Из этого нагромождения незнакомых мне слов я ничего не понял, но почувствовал, что где-то что-то происходит, и я связывал это с письмом Макарыча, с обещанием скоро увидеться с нами и радовался. Бабаня слушала мое чтение с окаменевшим лицом. Когда я кончил, она недоверчиво посмотрела на Пал Палыча и сказала:

—Вранье-то какое, батюшки!

А я почему-то верю, Марья Ивановна,— весело откликнулся Пал Палыч.

И-их!—отмахнулась бабаня.— Язык — мельница безоброчная. До нас люди жили, много говорили. Не помрем, так и мы поврем. Делам я верю. Иди, сынок. Дедушка-то, поди, заждался.

На полпути меня застала метель. Она разыгралась в одну минуту. Среди тишины вдруг со всех сторон ударили ветры, столкнулись, завыли, завизжали и закружили снежные вихри. Куда ни повернись, летит колючий, сухой снег, больно стегает по щекам, по глазам, перехватывает дыхание. А ветер валит с ног, и дороги совсем не видно. Но я шел и шел, не останавливаясь.

В сторожку я ввалился, весь облепленный снегом. Обмахивая веником, дедушка поворачивает меня кругом, весело похваливает метель:

—Ух, и хороша! Февральская. К ночи не остановится — всю неделю пробушует. К урожайному году это, Ромашка. Будет много снега, говорит старинная примета,— жди летом хлеба...

Я перебиваю его, объясняю, почему задержался дома, какие важные вести принес нам Пал Палыч, пересказываю письмо Макарыча, телеграмму Родзянко царю. Дедушка и удивлен, и обрадован, и опечален.
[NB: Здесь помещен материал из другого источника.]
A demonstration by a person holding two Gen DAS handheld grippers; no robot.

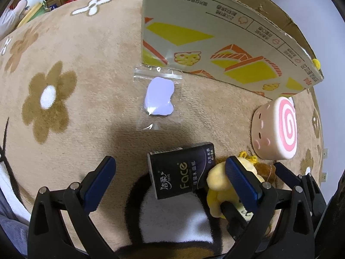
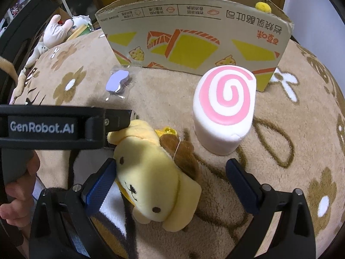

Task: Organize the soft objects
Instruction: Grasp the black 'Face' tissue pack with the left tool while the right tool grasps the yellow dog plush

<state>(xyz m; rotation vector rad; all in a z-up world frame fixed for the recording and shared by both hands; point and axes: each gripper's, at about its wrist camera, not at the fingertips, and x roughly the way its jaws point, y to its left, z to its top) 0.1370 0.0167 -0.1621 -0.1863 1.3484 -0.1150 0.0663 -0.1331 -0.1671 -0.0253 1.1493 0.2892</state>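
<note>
Right wrist view puts the yellow dog plush (image 2: 155, 179) lowest in the frame, lying between our spread jaws: the right gripper (image 2: 170, 178) is open, its left fingertip touching the plush's cheek, its right fingertip well apart from it with bare blanket (image 2: 280, 116) between. The plush's long axis runs from upper left to lower right of the frame, so we judge a close here would catch it across the head, not the body. Our right hand is plainly the nearer one.

Left wrist view shows the left gripper (image 1: 170, 170) open as well, holding nothing; the black tissue pack (image 1: 183, 170) lies just ahead between its fingers, and the plush (image 1: 222, 183) sits against the right fingertip at lower right.

Further up, the pink-swirl roll cushion (image 2: 224, 105) stands just beyond the plush in the right view, right of centre. The bagged lilac piece (image 1: 159, 97) lies mid-frame in the left view. Farthest, the cardboard box (image 2: 194, 38) stands across the top of the frame.

Only the left view shows the tissue pack; in the right view the left device's black body hides it. Only the right view shows the plush's face and how it sits between the jaws. Neither view shows the box's inside.
</note>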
—Ишь ведь, в одночасье сколько всего сойтись может! Значит, Макарыч голос подал. Это куда как славно! Ну, а бабаня-то как же? Вот напасть! Опять, поди, она без одежки на мороз выскочила. Что ж, сынок, видно, тебе обратно бежать надо. Пока я на своих ходулях туда-сюда доплетусь, ночь будет. Хлеб у меня есть, кипятку сварю, а ты обогревайся да иди-ка назад, а то бабаня будет беспокоиться, подумает, не случилось ли с нами что.

Он растопил печурку, поставил чайник. В ожидании, пока вода закипит, мы разговариваем о Макарыче, о дяде Сене, обо всех дорогих нам людях. Дуня, проводив дядю Сеню, собралась и уехала в Саратов. Изредка шлет письма. Работает она на гвоздильном заводе, а от Сени ни слуху ни духу. Словно в воду канул.

Объявится, как и Макарыч,— уверенно говорит дедушка.

А Поярковы? Максим Петрович с Акимкой объявятся? — спросил я дедушку.

Надо бы,— со вздохом ответил он.— Пытался я вызнать, где он, тот Семиглавый Map — место их высылки. Сказывают, недалеко от Балакова. Верст сто пятьдесят надо проехать. Жалкую я по них, сынок. Особливо Дашутку жалко. И чего она с нами не осталась? Бабаня бы ее лучше приголубила. И уж так-то я досадую, что не удалось как следует с Поярковыми-то попрощаться.